• **SUPPLIED MATERIAL**
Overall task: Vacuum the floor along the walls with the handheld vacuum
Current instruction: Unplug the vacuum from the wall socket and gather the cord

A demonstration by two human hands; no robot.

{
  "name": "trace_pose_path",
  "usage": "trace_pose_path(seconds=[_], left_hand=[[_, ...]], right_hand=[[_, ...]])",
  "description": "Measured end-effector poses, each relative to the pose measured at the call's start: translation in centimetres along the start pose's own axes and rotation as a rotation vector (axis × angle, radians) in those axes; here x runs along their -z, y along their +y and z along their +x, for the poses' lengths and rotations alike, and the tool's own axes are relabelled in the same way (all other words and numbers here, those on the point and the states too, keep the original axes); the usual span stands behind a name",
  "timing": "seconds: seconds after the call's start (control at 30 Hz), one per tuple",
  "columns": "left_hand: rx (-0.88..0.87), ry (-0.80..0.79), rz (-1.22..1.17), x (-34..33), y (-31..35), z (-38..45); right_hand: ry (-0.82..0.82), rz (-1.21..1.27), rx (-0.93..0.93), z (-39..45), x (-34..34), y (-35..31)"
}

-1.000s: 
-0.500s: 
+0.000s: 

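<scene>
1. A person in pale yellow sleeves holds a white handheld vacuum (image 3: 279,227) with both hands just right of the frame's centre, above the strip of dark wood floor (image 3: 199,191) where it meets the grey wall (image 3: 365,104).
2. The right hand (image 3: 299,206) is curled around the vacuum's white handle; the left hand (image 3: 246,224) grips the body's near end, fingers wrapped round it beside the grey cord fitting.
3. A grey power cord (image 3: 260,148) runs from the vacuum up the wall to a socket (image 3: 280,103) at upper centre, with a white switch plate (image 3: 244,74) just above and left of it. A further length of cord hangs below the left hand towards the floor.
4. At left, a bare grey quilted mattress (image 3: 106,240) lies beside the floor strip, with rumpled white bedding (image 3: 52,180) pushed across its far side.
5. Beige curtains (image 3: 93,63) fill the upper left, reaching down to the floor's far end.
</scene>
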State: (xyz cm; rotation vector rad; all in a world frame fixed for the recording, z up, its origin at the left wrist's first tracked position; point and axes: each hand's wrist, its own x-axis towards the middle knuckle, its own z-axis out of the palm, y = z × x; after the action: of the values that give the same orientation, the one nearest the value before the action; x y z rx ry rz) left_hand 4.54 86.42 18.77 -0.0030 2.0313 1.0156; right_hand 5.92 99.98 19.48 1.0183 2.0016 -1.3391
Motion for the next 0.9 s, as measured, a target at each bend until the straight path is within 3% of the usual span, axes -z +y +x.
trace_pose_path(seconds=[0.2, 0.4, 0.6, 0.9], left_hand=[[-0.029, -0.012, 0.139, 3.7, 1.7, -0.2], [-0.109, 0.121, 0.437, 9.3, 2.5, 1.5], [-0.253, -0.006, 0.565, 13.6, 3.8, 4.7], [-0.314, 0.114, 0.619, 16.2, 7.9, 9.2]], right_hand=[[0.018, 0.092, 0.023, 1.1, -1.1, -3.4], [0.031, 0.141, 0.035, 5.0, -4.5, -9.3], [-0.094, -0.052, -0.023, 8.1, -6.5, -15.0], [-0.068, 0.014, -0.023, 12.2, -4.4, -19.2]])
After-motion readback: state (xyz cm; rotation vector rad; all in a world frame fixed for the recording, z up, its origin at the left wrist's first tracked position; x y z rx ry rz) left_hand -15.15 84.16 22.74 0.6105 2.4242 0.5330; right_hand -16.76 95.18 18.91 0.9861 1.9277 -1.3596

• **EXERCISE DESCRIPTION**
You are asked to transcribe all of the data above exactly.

• **SOLUTION BELOW**
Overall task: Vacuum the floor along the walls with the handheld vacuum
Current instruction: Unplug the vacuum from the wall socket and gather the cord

A demonstration by two human hands; no robot.

{
  "name": "trace_pose_path",
  "usage": "trace_pose_path(seconds=[_], left_hand=[[_, ...]], right_hand=[[_, ...]])",
  "description": "Measured end-effector poses, each relative to the pose measured at the call's start: translation in centimetres along the start pose's own axes and rotation as a rotation vector (axis × angle, radians) in those axes; here x runs along their -z, y along their +y and z along their +x, for the poses' lengths and rotations alike, and the tool's own axes are relabelled in the same way (all other words and numbers here, those on the point and the states too, keep the original axes); the usual span stands behind a name",
  "timing": "seconds: seconds after the call's start (control at 30 Hz), one per tuple",
  "columns": "left_hand: rx (-0.88..0.87), ry (-0.80..0.79), rz (-1.22..1.17), x (-34..33), y (-31..35), z (-38..45); right_hand: ry (-0.82..0.82), rz (-1.21..1.27), rx (-0.93..0.93), z (-39..45), x (-34..34), y (-35..31)"
}

-1.000s: 
-0.500s: 
+0.000s: 

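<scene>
1. A person in pale yellow sleeves holds a white handheld vacuum (image 3: 279,227) with both hands just right of the frame's centre, above the strip of dark wood floor (image 3: 199,191) where it meets the grey wall (image 3: 365,104).
2. The right hand (image 3: 299,206) is curled around the vacuum's white handle; the left hand (image 3: 246,224) grips the body's near end, fingers wrapped round it beside the grey cord fitting.
3. A grey power cord (image 3: 260,148) runs from the vacuum up the wall to a socket (image 3: 280,103) at upper centre, with a white switch plate (image 3: 244,74) just above and left of it. A further length of cord hangs below the left hand towards the floor.
4. At left, a bare grey quilted mattress (image 3: 106,240) lies beside the floor strip, with rumpled white bedding (image 3: 52,180) pushed across its far side.
5. Beige curtains (image 3: 93,63) fill the upper left, reaching down to the floor's far end.
</scene>
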State: (xyz cm; rotation vector rad; all in a world frame fixed for the recording, z up, its origin at the left wrist's first tracked position; point and axes: each hand's wrist, its own x-axis towards the middle knuckle, its own z-axis out of the palm, y = z × x; after the action: of the values that give the same orientation, the one nearest the value before the action; x y z rx ry rz) left_hand 4.54 86.42 18.77 -0.0030 2.0313 1.0156; right_hand 5.92 99.98 19.48 1.0183 2.0016 -1.3391
Motion for the next 0.9 s, as measured, a target at each bend until the straight path is within 3% of the usual span, axes -z +y +x.
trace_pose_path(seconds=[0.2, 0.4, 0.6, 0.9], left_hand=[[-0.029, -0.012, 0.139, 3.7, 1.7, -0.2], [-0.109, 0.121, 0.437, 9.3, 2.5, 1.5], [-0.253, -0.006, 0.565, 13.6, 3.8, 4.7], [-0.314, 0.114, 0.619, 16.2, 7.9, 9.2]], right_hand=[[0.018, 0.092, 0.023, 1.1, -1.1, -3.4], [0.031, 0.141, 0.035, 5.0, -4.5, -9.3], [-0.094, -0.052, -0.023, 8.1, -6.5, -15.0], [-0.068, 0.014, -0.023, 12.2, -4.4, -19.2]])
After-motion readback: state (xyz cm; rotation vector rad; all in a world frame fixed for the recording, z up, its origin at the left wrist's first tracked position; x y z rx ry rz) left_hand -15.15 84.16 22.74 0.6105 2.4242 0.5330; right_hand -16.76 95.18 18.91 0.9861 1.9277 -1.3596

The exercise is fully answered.